A comerciante Rosiana Cypriano faz sua avaliação: “Sou lojista há dois anos aqui em Tamoios, mas a “Rosi Modas” já tem sete anos. Com relação à comodidade da população, e à minha também, pois não moro aqui perto e utilizo às vezes o transporte, eu vejo que teve essa melhoria na qualidade do serviço do ônibus, porque tem horário fixo e eles não atrasam, são muito pontuais, e com relação a ter esta disponibilidade, pois a gente não tinha. Ficávamos muito à mercê das lotadas, que nem sempre são um transporte seguro”, afirma. Juan Miguel, barbeiro, sócio da “Barba Negra”, na Av. da Independência, percebe clara diferença no movimento: “Sou barbeiro há três anos aqui em Tamoios, as novas linhas de ônibus estão facilitando bastante a clientela e os barbeiros a chegarem. Está dando um movimento maior. Pra mim, melhorou bastante, mesmo na baixa temporada deu pra sentir, pois está melhor o acesso pra quem mora no “retão” e nos condomínios”, diz.
Segundo o secretário de Mobilidade, “a abordagem adotada pela Semove é pautada em análises baseadas em dados, combinadas com sua vasta experiência em projetos de mobilidade urbana. Essa metodologia tem resultado em propostas que estão alinhadas com as melhores práticas do setor. A Semmurb reconhece e valoriza profundamente a qualidade do trabalho que tem sido apresentado, considerando-o fundamental para o avanço de iniciativas de mobilidade no município de Cabo Frio.” Para a diretora de Mobilidade Urbana da Federação, Richele Cabral, “apoiar tecnicamente os municípios na qualificação do transporte público e da mobilidade urbana tem sido uma missão essencial da Semove. Cada cidade tem seus próprios desafios e, por meio desses acordos de cooperação, conseguimos oferecer soluções customizadas, viáveis e sustentáveis. É gratificante ver como intervenções bem planejadas, mesmo de baixo custo, podem transformar significativamente a vida das pessoas e tornar o sistema mais eficiente e acessível para todos.”
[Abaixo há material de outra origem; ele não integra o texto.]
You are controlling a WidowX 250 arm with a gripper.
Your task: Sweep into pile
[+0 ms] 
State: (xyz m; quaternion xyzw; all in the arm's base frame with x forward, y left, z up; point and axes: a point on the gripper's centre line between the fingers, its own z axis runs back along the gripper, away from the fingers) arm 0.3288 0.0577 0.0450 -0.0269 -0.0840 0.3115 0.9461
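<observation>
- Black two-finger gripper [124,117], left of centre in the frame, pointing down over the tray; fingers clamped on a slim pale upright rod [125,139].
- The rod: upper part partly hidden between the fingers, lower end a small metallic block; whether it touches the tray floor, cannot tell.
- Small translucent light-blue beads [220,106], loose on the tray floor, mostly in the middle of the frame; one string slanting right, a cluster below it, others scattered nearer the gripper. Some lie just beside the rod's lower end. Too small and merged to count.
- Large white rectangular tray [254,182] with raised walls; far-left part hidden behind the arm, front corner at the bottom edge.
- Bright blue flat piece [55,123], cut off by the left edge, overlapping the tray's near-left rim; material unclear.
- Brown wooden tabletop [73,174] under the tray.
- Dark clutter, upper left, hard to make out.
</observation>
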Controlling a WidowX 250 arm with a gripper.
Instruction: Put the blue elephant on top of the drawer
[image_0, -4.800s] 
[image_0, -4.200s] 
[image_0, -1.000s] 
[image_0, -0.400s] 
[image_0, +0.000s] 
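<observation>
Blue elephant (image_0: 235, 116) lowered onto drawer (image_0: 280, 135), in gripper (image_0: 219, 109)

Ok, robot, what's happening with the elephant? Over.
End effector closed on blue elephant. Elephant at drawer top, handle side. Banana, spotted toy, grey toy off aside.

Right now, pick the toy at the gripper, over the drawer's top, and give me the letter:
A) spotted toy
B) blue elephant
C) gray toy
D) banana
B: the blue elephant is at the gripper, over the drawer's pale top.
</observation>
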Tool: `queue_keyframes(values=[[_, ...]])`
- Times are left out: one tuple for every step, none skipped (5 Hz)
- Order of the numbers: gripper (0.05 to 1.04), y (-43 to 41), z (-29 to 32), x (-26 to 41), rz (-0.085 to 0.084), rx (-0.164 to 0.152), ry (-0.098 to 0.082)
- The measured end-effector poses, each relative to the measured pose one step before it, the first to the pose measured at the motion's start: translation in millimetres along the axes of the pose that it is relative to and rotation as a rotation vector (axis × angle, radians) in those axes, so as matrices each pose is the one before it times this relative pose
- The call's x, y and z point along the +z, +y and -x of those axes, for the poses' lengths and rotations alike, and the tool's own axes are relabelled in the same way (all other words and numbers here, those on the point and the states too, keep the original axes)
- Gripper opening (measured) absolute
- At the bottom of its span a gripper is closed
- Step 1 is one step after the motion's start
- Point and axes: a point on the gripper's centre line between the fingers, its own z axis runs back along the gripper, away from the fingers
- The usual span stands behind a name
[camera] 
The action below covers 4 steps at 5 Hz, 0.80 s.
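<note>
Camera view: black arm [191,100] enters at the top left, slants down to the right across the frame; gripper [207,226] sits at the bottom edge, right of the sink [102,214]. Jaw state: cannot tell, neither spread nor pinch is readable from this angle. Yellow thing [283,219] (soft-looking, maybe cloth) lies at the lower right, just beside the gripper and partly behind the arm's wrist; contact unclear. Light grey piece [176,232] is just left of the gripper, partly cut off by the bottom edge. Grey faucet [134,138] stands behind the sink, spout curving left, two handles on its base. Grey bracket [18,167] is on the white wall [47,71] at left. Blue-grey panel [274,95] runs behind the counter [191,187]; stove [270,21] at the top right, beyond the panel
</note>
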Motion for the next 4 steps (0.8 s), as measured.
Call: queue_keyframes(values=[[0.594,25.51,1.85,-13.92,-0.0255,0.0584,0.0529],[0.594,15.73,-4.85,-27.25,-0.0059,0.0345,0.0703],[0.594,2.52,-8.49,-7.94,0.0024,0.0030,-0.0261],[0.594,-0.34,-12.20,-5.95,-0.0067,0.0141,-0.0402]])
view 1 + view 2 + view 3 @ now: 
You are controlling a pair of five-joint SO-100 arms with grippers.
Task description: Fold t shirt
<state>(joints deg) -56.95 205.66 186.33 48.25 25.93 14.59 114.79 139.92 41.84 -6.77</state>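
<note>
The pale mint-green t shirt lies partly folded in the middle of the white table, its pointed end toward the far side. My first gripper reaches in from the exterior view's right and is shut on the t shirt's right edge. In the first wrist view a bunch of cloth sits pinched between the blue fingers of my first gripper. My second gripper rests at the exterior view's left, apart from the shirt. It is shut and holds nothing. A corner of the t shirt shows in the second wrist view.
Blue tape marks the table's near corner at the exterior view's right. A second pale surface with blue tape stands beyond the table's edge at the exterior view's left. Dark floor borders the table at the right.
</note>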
Soluções como as que trouxeram tantos benefícios a Tamoios e a outras localidades passam por adoção de medidas como a concessão de subsídio ao transporte coletivo, o planejamento integrado, a integração entre os modos de transporte, o incentivo ao transporte não motorizado e ao transporte público coletivo de passageiros, de forma a permitir a este último a assunção do papel de espinha dorsal da mobilidade das cidades, contribuindo para deslocamentos mais seguros, confortáveis, pontuais e para cidades mais amigáveis. Esses são pontos defendidos pela Semove, resultado de estudos aprofundados sobre a mobilidade das cidades brasileiras e, em especial, as fluminenses. E, dentro da realidade do nosso País, em que poucos municípios têm condições de trabalhar a mobilidade urbana como um todo, é uma forma inteligente e eficaz olhar em primeiro lugar para localidades como pequenos distritos e bairros mais afastados, onde a dificuldade de deslocamento é maior, e ir resolvendo os problemas de uma forma sequencial e constante.